[Start of Attachment]
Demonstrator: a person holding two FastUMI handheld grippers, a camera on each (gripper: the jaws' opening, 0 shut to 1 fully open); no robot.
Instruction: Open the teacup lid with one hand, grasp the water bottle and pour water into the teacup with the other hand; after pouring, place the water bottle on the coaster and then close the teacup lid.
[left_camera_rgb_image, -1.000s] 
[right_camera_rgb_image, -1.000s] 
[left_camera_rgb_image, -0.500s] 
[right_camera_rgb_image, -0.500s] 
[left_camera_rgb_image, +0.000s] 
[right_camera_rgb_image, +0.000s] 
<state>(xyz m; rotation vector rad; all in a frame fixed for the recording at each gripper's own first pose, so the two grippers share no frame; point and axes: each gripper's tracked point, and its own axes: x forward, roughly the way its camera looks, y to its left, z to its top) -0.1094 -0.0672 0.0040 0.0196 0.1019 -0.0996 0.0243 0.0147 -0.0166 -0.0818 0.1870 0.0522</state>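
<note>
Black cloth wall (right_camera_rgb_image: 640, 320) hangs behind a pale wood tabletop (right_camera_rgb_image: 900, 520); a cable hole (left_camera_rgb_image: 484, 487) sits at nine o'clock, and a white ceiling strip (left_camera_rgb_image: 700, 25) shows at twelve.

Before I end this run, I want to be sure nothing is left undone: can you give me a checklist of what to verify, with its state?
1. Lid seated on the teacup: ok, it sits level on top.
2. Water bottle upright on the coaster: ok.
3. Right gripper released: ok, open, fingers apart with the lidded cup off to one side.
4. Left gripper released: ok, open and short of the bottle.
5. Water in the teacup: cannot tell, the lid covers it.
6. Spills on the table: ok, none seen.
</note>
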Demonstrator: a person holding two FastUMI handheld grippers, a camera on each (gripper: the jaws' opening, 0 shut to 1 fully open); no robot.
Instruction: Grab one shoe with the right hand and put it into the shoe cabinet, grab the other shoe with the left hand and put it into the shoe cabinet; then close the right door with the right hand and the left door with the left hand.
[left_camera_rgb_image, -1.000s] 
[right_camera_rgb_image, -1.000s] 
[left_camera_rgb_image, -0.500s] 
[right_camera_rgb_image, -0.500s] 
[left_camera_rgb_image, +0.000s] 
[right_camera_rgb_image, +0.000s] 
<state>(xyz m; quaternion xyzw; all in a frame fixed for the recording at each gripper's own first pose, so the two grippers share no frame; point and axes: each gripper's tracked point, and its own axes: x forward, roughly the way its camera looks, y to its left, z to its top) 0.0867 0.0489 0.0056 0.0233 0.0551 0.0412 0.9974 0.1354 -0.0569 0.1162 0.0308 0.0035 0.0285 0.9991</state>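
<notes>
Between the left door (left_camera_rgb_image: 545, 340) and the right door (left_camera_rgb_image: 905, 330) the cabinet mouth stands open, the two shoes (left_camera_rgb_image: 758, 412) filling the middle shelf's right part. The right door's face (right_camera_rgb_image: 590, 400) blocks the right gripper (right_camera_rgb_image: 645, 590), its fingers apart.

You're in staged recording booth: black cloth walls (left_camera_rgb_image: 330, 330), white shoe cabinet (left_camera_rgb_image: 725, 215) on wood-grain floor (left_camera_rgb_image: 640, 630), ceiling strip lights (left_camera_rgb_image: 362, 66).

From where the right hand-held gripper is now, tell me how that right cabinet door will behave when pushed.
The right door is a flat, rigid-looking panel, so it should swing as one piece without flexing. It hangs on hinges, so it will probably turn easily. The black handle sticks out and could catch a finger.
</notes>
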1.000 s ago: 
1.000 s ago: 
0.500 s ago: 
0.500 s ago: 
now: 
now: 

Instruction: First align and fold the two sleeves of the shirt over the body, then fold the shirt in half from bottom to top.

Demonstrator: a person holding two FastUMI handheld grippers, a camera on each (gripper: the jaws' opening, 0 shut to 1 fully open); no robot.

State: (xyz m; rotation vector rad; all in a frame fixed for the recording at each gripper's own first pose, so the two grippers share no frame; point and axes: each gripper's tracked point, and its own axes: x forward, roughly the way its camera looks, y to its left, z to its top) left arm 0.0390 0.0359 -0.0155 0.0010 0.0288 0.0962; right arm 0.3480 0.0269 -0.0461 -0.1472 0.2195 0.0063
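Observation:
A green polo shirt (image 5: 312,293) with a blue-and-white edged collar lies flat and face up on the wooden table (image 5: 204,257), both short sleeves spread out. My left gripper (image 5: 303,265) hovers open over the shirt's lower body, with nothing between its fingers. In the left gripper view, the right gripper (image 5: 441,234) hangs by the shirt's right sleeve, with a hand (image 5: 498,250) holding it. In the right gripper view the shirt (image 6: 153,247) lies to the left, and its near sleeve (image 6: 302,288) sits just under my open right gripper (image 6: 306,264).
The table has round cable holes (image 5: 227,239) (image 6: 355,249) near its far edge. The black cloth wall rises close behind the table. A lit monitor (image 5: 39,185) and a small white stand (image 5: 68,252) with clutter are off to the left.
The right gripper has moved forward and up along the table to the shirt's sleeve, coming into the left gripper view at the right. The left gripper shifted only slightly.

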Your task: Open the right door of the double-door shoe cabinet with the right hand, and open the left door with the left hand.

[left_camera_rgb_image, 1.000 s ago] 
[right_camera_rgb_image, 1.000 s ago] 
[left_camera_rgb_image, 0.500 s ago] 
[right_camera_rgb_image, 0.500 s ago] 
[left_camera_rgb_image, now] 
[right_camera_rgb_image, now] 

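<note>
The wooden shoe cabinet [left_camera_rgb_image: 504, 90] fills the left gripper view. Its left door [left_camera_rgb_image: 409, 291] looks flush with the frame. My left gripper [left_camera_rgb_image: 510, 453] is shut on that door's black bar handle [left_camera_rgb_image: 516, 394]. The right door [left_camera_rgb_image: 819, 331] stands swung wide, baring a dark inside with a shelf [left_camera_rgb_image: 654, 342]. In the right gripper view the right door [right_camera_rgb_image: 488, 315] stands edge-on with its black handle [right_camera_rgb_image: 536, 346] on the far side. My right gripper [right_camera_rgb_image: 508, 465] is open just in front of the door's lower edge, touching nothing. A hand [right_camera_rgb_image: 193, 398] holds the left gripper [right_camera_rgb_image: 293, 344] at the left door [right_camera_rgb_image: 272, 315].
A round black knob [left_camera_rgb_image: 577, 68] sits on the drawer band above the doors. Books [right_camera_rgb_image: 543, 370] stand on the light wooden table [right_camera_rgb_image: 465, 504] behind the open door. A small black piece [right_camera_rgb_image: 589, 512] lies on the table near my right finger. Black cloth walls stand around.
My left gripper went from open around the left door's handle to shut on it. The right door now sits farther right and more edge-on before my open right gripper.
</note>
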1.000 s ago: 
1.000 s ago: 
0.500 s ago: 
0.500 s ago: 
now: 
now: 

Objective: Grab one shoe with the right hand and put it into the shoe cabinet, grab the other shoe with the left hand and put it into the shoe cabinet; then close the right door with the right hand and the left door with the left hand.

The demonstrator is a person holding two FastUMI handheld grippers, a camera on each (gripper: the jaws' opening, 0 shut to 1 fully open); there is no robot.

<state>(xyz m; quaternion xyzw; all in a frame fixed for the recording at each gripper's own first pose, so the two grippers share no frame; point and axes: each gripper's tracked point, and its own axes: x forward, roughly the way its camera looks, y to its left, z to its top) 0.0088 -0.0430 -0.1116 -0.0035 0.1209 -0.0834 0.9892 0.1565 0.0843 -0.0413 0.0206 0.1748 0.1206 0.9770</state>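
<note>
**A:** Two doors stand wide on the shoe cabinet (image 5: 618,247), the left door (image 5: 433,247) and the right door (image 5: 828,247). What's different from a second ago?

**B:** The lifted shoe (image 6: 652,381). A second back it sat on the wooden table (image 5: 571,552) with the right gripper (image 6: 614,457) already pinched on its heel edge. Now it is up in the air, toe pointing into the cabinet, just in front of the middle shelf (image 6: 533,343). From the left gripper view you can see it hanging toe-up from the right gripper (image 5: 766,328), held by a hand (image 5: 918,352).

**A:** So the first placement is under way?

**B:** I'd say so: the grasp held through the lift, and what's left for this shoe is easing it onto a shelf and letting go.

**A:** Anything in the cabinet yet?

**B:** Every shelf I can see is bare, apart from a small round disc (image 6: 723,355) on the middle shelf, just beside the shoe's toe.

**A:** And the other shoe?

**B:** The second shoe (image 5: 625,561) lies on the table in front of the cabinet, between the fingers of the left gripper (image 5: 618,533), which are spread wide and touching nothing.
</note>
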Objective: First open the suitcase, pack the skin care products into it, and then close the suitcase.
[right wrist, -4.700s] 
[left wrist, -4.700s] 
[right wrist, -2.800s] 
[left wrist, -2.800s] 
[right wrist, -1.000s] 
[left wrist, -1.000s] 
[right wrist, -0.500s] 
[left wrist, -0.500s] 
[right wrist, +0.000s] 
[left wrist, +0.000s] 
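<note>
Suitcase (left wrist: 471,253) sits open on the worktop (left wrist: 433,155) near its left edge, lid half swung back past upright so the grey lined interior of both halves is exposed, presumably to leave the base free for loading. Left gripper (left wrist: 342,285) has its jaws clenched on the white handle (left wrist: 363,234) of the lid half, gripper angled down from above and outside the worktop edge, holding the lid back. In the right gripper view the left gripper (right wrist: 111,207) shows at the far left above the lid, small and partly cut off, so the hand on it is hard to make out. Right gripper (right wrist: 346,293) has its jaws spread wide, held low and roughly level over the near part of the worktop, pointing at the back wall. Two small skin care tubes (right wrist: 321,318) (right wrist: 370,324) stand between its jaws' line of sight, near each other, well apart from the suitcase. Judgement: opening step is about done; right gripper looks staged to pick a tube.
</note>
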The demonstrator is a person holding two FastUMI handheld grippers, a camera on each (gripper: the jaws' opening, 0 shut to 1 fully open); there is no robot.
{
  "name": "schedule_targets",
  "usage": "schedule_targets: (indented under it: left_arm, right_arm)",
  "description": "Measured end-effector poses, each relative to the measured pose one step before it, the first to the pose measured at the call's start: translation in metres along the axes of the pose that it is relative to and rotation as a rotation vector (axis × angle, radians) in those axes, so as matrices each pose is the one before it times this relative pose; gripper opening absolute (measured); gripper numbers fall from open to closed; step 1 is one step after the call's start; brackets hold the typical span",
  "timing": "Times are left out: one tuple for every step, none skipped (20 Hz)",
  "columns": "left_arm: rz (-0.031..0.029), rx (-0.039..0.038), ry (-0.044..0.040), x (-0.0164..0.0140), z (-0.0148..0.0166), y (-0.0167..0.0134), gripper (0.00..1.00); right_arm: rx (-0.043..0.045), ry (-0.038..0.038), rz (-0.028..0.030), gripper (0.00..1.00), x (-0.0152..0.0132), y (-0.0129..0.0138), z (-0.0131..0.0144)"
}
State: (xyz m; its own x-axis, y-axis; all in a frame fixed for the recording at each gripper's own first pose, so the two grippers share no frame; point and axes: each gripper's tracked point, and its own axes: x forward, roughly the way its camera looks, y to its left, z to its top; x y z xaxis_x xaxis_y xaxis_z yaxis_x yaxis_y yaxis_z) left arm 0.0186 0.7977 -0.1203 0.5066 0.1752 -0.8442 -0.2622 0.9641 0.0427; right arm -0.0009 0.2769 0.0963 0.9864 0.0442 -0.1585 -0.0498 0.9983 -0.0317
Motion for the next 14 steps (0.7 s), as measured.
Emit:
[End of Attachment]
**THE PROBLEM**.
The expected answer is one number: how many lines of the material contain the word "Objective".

**RESPONSE BOX**.
2